Now, we'll have to hold out and see what happens when the SAG contract expires in June. Everywhere you turn it seems the expectation is that a strike will ensue. It's absolutely mind-numbing that they would cause another industry shut-down so soon, however as the above shows, we're not dealing with the clearest thinkers in the country. My only hope is that (please!) America does not turn to reality TV programming to fill the gaps. Folks, this is a great time to get your family in the habit of turning off the TV and playing together, going for walks or visiting with your neighbors.
Or as my Mom used to say to me when I was growing up: "Go outside and play!"
Now, this strike has to last them for a while - cause if they pull this crap in 3 years, I think the day will come when people start pulling out of the union left and right.

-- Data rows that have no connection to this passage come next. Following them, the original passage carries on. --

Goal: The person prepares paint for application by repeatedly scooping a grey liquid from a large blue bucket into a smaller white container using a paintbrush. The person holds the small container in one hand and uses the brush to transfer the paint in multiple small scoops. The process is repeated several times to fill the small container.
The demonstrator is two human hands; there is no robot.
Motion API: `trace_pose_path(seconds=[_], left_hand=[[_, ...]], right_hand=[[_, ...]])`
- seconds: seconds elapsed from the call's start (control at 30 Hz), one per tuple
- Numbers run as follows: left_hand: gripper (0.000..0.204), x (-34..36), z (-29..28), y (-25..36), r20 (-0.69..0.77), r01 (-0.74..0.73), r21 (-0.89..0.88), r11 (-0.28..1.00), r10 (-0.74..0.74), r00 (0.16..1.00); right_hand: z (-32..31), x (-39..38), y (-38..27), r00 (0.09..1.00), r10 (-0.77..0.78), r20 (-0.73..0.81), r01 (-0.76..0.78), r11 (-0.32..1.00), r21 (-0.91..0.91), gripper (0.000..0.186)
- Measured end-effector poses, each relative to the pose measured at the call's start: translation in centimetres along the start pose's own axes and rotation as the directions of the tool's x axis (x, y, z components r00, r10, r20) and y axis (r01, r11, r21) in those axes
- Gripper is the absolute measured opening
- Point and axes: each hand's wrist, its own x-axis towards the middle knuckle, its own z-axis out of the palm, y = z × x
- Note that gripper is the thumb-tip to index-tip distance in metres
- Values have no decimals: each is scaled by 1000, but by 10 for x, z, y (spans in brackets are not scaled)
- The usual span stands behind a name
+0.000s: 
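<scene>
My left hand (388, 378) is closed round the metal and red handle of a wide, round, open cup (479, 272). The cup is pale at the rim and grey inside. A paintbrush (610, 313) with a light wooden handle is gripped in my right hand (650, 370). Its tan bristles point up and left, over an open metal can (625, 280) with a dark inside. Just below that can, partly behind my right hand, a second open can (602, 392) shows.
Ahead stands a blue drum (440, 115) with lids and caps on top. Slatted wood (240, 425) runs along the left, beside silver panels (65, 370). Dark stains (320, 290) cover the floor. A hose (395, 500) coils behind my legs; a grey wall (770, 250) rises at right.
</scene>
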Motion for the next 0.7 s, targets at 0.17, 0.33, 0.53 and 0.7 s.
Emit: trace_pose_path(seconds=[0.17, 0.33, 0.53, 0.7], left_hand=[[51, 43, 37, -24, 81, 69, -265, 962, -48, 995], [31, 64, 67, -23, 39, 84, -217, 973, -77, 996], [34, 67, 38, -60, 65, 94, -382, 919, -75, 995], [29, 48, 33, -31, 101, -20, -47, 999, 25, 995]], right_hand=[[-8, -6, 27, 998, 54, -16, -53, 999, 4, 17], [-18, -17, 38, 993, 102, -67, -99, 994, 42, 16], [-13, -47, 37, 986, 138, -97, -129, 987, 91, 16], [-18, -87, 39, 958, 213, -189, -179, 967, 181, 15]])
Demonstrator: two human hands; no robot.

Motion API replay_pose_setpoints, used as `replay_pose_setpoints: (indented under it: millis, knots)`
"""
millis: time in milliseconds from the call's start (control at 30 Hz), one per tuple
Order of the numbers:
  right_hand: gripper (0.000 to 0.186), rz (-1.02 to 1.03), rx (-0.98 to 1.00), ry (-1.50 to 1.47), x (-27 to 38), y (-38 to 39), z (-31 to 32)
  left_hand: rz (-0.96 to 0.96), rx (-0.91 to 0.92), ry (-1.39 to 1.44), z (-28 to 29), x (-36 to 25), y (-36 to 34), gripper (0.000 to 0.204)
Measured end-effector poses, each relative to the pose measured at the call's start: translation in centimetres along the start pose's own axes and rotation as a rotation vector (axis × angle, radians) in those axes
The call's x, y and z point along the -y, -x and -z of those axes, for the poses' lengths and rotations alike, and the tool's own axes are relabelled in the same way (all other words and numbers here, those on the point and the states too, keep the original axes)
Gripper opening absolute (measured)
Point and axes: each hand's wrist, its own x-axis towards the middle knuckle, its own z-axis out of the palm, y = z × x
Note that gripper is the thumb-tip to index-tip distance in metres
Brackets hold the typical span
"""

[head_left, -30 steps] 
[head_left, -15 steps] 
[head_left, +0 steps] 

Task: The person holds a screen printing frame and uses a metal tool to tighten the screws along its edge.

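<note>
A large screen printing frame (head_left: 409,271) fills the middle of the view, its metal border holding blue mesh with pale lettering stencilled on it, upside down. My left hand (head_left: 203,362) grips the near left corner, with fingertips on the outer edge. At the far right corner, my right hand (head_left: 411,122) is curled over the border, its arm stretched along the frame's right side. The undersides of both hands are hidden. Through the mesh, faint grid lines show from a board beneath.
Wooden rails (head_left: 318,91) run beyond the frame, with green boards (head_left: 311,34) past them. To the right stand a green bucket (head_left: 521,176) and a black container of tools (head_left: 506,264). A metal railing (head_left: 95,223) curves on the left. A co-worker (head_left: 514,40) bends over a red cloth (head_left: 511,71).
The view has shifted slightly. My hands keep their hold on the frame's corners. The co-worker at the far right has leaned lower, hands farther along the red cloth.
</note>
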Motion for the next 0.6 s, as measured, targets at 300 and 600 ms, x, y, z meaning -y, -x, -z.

How many times can the average writer afford to have his entire industry shut down? How about all those poor guys who were lined up to work on this season of 24? Now they have to scramble for work, all so that some writer can make another $0.05 per download... maybe... after 24 days... if the download isn't free.
Of course I'd be all over that, but I'm a known anti-union guy anyway. I think they are worthless relics made up of people willing to pay to have their jobs negotiated and protected by what amounts to some sort of legal mafia.
Some ignorance of history on view here. Writers and actors were told "wait till we see what the revenue stream is" once before, at the dawn of the DVD era, then that contract was used as a precedent to lock us out of the gusher of DVD revenues over the last two decades. The "stupidity" denounced by the CEOs is a direct reaction to the studios' policy over twenty years of keeping DVD revenues away from the creatives, and what has resulted is a "never again' militancy.
But how can you negotiate for something if you're not even sure that money will ever come out of it?? Online streaming makes NO MONEY today- and there's no guarantee it will make any money in the foreseeable future. Does it really make sense to bet all of your goodwill on the fact that one technology might emerge as the technology to make you all of the money? Why is it that the directors recognized this but the writers couldn't?
As for the commenter who blamed the writers for the banality of TV, blame the execs, please. Most writers I know in TV are capable of far better than they're allowed to do, but they want to keep up payments on their mortgages, too.